Interview

Doris Mozo: «la femme doit soigner sa réputation»

Doris Mozo est journaliste à la Radiotélévision nationale congolaise -RTNC- depuis 24 ans. Originaire de la province du Kwilu, territoire d’Idiofa, elle est la 5ème d’une famille de 6 enfants, dont 5 filles. Son père est décédé quand elle avait encore 13 ans et sa mère est en vie. Mariée à Augustin Tambwe, Mozo est mère de trois enfants, dont un garçon. Cette licenciée en Sciences de l’information et de la communication vient d’être sélectionnée par l’agence «Pour elle» et compte parmi les 50 femmes qui inspirent répertoriées par ladite agence. Aujourd’hui, elle est fière d’être journaliste. Son message à la gente féminine via une interview accordée à «AfricaNews» est clair: «être un modèle, faire confiance en soi et ne pas suivre ce que les gens disent. Surtout soigner sa réputation». Entretien!

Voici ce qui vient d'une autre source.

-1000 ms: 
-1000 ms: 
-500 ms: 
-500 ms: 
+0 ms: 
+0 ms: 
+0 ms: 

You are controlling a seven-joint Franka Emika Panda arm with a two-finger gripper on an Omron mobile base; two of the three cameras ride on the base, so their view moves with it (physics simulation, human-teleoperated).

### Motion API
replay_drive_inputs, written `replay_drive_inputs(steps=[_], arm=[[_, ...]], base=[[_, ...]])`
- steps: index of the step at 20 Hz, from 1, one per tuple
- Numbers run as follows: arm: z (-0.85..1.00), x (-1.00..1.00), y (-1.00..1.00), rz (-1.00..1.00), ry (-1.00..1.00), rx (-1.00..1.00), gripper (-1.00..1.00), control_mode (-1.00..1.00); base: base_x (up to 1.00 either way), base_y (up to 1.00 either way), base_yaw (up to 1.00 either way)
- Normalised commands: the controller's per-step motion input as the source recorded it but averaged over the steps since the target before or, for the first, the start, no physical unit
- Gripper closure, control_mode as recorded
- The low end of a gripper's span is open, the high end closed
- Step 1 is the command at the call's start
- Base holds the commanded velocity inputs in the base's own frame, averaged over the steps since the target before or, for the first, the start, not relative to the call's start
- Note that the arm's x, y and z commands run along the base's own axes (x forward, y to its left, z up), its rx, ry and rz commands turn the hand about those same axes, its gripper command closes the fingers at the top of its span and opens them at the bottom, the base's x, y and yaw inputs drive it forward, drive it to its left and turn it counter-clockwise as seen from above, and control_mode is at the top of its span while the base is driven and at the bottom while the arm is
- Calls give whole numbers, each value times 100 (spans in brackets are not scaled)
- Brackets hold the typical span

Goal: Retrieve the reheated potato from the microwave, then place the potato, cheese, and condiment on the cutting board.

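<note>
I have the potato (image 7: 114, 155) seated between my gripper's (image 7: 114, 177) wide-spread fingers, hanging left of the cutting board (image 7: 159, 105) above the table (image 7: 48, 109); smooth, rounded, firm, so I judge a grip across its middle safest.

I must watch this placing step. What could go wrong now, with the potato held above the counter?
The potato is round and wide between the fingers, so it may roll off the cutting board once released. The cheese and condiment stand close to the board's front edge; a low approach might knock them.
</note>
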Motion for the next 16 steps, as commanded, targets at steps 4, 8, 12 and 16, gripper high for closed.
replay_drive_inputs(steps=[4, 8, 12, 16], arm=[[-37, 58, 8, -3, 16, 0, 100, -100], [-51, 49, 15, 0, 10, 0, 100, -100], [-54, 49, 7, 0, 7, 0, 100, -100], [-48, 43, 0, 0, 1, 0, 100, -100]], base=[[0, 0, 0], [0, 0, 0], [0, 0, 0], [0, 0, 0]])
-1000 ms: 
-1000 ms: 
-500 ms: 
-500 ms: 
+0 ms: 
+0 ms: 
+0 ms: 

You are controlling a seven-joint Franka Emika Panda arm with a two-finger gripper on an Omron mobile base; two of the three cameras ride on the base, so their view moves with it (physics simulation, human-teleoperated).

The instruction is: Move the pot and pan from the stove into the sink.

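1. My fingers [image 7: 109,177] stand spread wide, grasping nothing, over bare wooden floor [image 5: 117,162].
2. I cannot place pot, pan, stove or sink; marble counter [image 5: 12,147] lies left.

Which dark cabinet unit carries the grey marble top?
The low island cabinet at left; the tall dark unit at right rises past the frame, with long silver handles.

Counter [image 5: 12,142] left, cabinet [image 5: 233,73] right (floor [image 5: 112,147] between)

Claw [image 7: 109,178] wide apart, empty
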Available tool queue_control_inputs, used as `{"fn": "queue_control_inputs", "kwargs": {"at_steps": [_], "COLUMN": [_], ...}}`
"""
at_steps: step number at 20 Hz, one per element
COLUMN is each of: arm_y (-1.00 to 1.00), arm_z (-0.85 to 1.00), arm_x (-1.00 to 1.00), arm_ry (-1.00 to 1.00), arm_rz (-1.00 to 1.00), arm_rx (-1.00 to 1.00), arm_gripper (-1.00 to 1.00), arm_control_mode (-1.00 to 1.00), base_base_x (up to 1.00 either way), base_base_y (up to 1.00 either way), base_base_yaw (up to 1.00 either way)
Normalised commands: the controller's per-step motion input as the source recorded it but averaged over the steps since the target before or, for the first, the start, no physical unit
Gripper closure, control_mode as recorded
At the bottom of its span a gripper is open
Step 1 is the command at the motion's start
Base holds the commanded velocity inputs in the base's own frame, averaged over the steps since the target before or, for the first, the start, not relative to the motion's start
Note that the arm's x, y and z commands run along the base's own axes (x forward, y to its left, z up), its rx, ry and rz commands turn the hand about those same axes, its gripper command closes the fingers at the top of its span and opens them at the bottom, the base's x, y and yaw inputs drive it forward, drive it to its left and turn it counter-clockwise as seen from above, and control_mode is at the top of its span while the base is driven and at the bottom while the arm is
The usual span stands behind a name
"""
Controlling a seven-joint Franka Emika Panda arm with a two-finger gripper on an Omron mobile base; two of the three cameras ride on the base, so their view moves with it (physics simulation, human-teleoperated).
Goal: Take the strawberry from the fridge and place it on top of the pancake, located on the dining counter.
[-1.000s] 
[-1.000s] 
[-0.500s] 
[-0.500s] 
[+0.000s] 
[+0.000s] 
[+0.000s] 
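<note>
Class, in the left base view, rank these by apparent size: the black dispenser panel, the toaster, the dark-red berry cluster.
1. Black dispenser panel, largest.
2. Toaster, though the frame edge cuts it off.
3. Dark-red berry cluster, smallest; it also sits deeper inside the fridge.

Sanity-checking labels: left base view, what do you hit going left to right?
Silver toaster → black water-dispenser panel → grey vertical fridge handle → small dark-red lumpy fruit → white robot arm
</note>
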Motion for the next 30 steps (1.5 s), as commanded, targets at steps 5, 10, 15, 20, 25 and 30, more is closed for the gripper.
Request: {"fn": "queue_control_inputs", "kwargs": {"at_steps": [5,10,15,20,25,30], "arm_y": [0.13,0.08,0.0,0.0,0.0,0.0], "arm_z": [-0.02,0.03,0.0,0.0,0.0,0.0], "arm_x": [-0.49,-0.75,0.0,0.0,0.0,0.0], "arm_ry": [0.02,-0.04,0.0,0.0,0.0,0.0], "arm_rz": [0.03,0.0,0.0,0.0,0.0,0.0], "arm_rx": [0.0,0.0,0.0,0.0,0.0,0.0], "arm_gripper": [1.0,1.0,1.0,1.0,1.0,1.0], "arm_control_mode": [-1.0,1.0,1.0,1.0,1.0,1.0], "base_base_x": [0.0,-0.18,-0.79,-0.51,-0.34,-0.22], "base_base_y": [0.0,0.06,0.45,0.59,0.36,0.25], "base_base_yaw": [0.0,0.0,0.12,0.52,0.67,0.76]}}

En ce mois de mars où l’on célèbre la femme, l’agence «Pour elle» vous a sélectionnée parmi les 50 femmes RD-congolaises qui inspirent. Dites-nous comment vous avez été sélectionnée?

L’agence elle-même sait pourquoi elle m’a sélectionné. Elle a un critérium de sélection. Ce que je sais est qu’elle m’a approché. Cette agence est composée des femmes des médias. Ces dernières m’ont observé et ont fini par m’aborder.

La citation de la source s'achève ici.